__THE DATA__.
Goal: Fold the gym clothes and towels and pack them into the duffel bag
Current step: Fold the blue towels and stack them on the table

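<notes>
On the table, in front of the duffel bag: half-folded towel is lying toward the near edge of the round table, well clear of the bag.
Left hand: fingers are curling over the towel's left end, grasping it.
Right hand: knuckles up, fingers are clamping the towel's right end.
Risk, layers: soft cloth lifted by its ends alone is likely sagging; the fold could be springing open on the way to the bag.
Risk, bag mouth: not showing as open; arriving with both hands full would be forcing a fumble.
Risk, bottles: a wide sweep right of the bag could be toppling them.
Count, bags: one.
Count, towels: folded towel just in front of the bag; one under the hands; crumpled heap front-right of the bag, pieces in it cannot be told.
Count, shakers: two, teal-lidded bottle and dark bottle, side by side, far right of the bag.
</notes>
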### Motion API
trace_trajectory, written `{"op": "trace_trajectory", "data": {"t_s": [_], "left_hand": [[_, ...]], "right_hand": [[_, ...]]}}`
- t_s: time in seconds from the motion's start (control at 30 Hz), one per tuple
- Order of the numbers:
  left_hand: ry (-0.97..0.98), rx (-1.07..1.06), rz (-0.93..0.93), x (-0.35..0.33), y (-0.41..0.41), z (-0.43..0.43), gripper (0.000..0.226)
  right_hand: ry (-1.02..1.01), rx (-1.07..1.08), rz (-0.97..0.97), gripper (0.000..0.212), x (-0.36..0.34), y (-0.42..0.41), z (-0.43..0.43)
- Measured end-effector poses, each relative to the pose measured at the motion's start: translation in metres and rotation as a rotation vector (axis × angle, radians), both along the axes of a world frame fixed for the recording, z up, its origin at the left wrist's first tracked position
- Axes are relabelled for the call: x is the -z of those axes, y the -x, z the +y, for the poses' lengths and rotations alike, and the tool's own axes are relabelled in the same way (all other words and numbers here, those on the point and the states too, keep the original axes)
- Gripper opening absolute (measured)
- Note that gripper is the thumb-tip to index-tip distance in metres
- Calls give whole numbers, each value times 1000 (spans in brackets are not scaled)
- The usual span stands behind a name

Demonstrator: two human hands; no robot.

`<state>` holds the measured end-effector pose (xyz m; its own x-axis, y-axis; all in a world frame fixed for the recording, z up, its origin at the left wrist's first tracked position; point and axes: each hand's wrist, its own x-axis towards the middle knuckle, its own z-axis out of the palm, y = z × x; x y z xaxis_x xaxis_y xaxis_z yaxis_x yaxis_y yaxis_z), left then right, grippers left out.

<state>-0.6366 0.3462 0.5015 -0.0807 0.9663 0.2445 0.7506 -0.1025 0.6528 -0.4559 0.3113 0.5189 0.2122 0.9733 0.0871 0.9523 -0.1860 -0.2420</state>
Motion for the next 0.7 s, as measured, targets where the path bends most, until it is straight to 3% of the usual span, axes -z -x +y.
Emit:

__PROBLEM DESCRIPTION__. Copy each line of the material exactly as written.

__YOUR RESPONSE__.
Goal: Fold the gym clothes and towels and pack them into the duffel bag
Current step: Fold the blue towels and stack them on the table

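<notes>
On the table, in front of the duffel bag: half-folded towel is lying toward the near edge of the round table, well clear of the bag.
Left hand: fingers are curling over the towel's left end, grasping it.
Right hand: knuckles up, fingers are clamping the towel's right end.
Risk, layers: soft cloth lifted by its ends alone is likely sagging; the fold could be springing open on the way to the bag.
Risk, bag mouth: not showing as open; arriving with both hands full would be forcing a fumble.
Risk, bottles: a wide sweep right of the bag could be toppling them.
Count, bags: one.
Count, towels: folded towel just in front of the bag; one under the hands; crumpled heap front-right of the bag, pieces in it cannot be told.
Count, shakers: two, teal-lidded bottle and dark bottle, side by side, far right of the bag.
</notes>
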### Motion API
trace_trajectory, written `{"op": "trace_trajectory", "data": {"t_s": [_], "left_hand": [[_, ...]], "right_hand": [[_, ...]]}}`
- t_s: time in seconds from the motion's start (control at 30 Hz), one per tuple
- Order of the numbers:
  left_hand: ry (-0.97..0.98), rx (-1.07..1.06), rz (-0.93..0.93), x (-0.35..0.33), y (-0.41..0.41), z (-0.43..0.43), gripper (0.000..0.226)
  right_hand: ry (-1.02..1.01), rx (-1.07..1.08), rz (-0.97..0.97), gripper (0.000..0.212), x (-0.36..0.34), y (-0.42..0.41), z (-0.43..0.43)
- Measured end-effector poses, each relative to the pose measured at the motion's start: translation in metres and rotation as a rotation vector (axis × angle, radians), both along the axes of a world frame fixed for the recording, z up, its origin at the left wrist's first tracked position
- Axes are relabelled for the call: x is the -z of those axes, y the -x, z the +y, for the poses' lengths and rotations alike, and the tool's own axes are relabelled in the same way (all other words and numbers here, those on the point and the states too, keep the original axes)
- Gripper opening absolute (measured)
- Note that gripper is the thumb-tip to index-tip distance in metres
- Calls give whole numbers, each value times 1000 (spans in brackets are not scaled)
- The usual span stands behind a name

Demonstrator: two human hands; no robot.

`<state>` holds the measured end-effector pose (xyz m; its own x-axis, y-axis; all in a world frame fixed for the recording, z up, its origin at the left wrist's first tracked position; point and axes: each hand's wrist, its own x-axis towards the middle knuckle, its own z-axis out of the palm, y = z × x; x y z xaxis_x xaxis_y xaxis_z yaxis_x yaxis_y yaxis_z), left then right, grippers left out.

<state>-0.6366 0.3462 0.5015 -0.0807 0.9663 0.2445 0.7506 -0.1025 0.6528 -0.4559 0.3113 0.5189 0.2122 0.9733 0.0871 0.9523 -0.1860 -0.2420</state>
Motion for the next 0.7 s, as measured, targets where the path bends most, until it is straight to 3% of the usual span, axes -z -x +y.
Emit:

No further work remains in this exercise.